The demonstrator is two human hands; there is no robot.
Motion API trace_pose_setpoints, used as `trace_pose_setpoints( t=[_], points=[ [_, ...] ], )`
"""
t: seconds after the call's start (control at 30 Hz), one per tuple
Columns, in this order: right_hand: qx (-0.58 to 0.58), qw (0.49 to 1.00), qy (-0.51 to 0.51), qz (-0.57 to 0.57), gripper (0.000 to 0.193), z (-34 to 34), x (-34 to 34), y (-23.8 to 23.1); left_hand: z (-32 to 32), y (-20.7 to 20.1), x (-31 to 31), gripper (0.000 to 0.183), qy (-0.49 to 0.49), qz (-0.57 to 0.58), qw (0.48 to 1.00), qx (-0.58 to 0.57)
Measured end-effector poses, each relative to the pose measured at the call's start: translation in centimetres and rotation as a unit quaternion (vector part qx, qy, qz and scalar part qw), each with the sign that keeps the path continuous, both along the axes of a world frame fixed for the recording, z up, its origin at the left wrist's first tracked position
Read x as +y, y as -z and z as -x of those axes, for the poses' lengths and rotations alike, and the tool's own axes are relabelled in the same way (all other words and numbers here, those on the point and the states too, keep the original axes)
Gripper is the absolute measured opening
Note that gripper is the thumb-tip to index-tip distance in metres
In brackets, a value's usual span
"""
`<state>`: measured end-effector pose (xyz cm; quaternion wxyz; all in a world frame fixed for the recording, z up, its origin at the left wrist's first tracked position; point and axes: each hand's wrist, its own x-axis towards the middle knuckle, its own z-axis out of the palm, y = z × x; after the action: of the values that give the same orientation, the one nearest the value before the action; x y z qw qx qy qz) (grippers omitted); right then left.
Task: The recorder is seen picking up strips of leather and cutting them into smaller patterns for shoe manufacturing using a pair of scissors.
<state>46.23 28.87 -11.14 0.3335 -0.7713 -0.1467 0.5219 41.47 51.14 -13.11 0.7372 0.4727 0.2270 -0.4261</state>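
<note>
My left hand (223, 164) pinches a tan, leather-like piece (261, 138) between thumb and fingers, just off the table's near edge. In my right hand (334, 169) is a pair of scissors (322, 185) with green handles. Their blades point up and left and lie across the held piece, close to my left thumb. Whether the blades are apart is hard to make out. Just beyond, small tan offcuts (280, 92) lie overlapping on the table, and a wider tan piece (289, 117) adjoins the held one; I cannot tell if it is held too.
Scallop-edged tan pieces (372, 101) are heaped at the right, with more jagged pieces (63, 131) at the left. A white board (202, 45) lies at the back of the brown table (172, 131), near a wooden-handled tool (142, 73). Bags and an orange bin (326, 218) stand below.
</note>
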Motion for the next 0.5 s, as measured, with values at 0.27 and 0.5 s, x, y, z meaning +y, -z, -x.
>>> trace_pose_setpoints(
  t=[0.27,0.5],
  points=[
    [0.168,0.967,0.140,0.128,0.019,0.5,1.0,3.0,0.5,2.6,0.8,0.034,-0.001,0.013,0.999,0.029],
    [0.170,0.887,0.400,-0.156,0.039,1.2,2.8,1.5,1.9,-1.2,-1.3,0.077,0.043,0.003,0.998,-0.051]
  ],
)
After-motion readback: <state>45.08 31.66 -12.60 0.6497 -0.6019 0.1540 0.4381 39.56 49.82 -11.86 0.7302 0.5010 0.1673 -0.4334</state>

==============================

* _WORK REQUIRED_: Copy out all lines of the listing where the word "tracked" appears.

* _TASK RESULT_:
Measured end-effector poses, each relative to the pose measured at the call's start: translation in centimetres and rotation as a unit quaternion (vector part qx, qy, qz and scalar part qw), each with the sign that keeps the path continuous, both along the axes of a world frame fixed for the recording, z up, its origin at the left wrist's first tracked position
`<state>`: measured end-effector pose (xyz cm; quaternion wxyz; all in a world frame fixed for the recording, z up, its origin at the left wrist's first tracked position; point and axes: each hand's wrist, its own x-axis towards the middle knuckle, its own z-axis out of the palm, y = z × x; after the action: of the values that give the same orientation, the one nearest the value before the action; x y z qw qx qy qz) (grippers omitted); right then left.

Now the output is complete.